When taken to its logical conclusion, the Jacobsons' contention is that any variation among the approaches used to sell shares in each PaineWebber entity renders the investors in each entity so unlike the investors in any other entity that 70 subclasses are necessary, one for the investors in each PLP or REIT. Such an approach is both unnecessary and would render this litigation unmanageable. While investors in different entities may have had slightly different sales pitches thrown their way, all emanated from the same source, i.e., PaineWebber. That entity is alleged to have allowed and encouraged false and misleading statements and omissions to be made pursuant to a generalized, standardized plan — the particular statements or omissions made in any one instance are not relevant at this juncture of the litigation. Cf. In re Prudential Sec. Inc. Ltd. Partnerships Litigation, 163 F.R.D. 200, 206-07 (S.D.N.Y.1995) (granting class certification)
The Jacobsons' second argument is that many class members are subject to a statute of limitations defense applicable to their Rule 10b-5 claims, and that the Court will eventually determine that many of those claims are time-barred. By contrast, the Jacobsons have not asserted 10b-5 claims and therefore do not have to address any such alleged limitations period. The Jacobsons fear that the existing class representatives' preoccupa tion with these defenses unique to them renders those representatives inadequate and atypical. Relatedly, the Jacobsons argue that, because in their proposed intervenor complaint they allege breach of contract claims and a claim under N.Y. Gen. Bus. Law § 349, their claims differ from the class complaint significantly enough to warrant creation of a subclass.
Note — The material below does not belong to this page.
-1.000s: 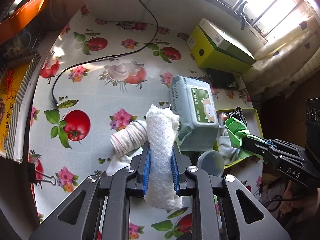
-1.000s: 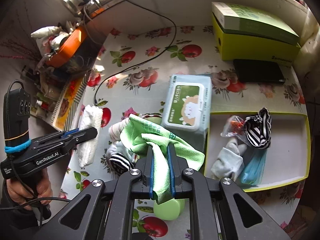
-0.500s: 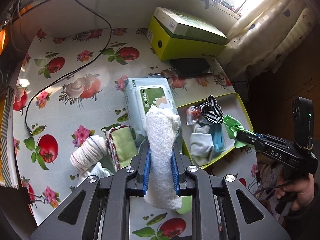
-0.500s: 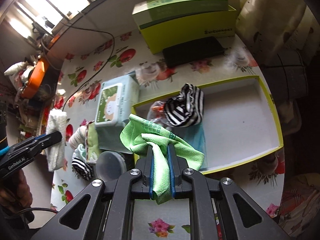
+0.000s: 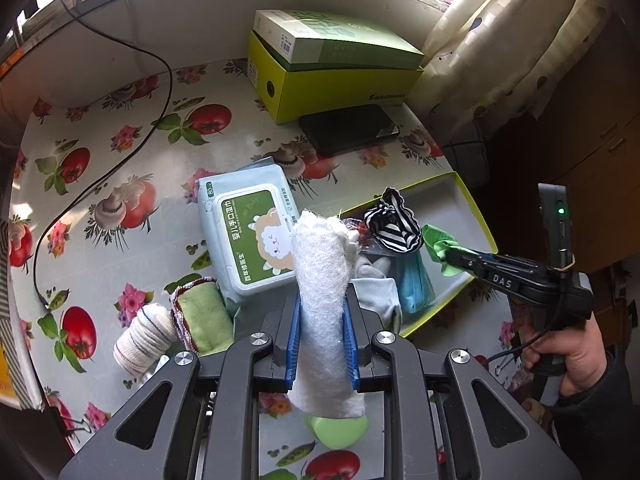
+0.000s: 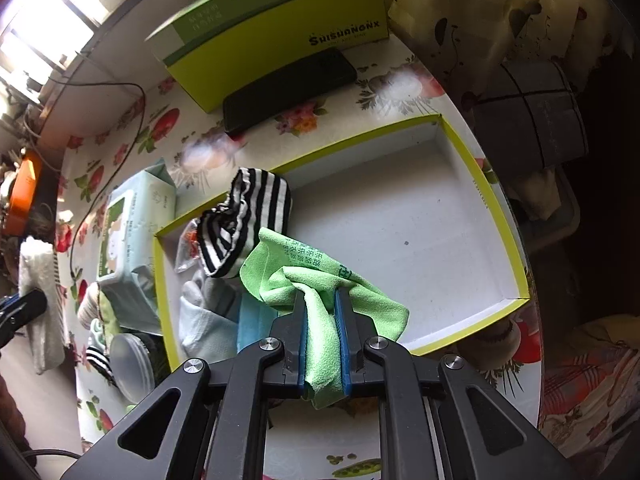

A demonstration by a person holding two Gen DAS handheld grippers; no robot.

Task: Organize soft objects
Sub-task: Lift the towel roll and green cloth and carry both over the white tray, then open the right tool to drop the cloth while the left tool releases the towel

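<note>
The counter (image 5: 100, 240) wears a fruit-and-flower cloth. Ahead of the left hand-held gripper (image 5: 323, 332) lie a wipes pack (image 5: 248, 236) and tray (image 5: 476, 216); farther off sit a phone (image 5: 348, 128), box (image 5: 332, 88) and cable (image 5: 100, 176).

Wet-wipes pack (image 5: 250, 236) flat on desk (image 5: 120, 184), left of shallow tray (image 6: 496, 216). In tray's left end: sock (image 6: 244, 208), face mask (image 6: 252, 320), glove (image 6: 204, 320). Phone (image 5: 348, 128) behind tray, before stacked boxes (image 5: 336, 68). Rolled sock (image 5: 140, 338) and folded cloth (image 5: 202, 318) left of towel (image 5: 324, 304) in left claw (image 5: 323, 320). Cloth (image 6: 320, 300) in right claw (image 6: 323, 328), over tray.
</note>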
However, the mere fact that a proposed intervenor would assert different claims from those asserted by the named plaintiffs does not render the latter inadequate to represent the former, nor does the fact that the named plaintiffs may be subject to defenses that the proposed intervenor is not. Cf. In re Energy Sys. Equip. Leasing Sec. Litigation, 642 F.Supp. 718, 749-50 (E.D.N.Y.1986) (granting class certification)
Finally, the Jacobsons contend that the fact that the Pegasus entities involve aircraft is relevant because a critical issue at trial will be why each entity sustained losses. This will involve different evidence, and different expert witnesses, for each type of business involved. This presents a risk, they say, that Pegasus investors' interests will be compromised in favor of other investors.
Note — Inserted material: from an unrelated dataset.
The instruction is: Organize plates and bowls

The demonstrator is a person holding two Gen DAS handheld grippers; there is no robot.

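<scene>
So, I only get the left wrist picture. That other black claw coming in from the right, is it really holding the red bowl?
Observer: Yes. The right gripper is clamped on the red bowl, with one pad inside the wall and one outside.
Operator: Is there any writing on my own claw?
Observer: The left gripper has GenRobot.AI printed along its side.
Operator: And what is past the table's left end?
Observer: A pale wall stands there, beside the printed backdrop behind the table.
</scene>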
However, there is no evidence that the interests of Pegasus investors are being compromised in this respect. To the contrary, the Court was informed at the argument of this motion that an expert witness has been retained by class counsel solely to address the claims regarding the Pegasus entities. (Tr. at 23-24.)
In addition, the Jacobsons retain the right to be heard with regard to the acceptance and allocation of any proposed settlement. See Fed.R.Civ.P. 23(e). Thus, they have failed to substantiate their claims that the current class representatives are inadequate to protect the interests of Pegasus I and II investors.
The Jacobsons also move for permissive intervention pursuant to Fed.R.Civ.P. 24(b). The Court has wide discretion in ruling on such a motion. See New York News, Inc. v. Kheel, 972 F.2d 482, 487 (2d Cir.1992). The Jacobsons have not presented any arguments other than those discussed and rejected above with regard to the supposed inadequacy of the named plaintiffs. In addition, absent good reason to do so, the Court is disinclined to-add to the already large number of attorneys handling this matter, lest that number become unwieldy and excessive. Therefore, the Court declines to permit the Jacobsons to intervene pursuant to Fed. R.Civ.P. 24(b).
Conclusion
For the foregoing reasons, the Jacobsons' motion to intervene, to be appointed representatives of a Pegasus subclass, to have their counsel appointed as lead counsel on behalf of that subclass, and to have their counsel appointed to plaintiffs' Executive Committee is denied.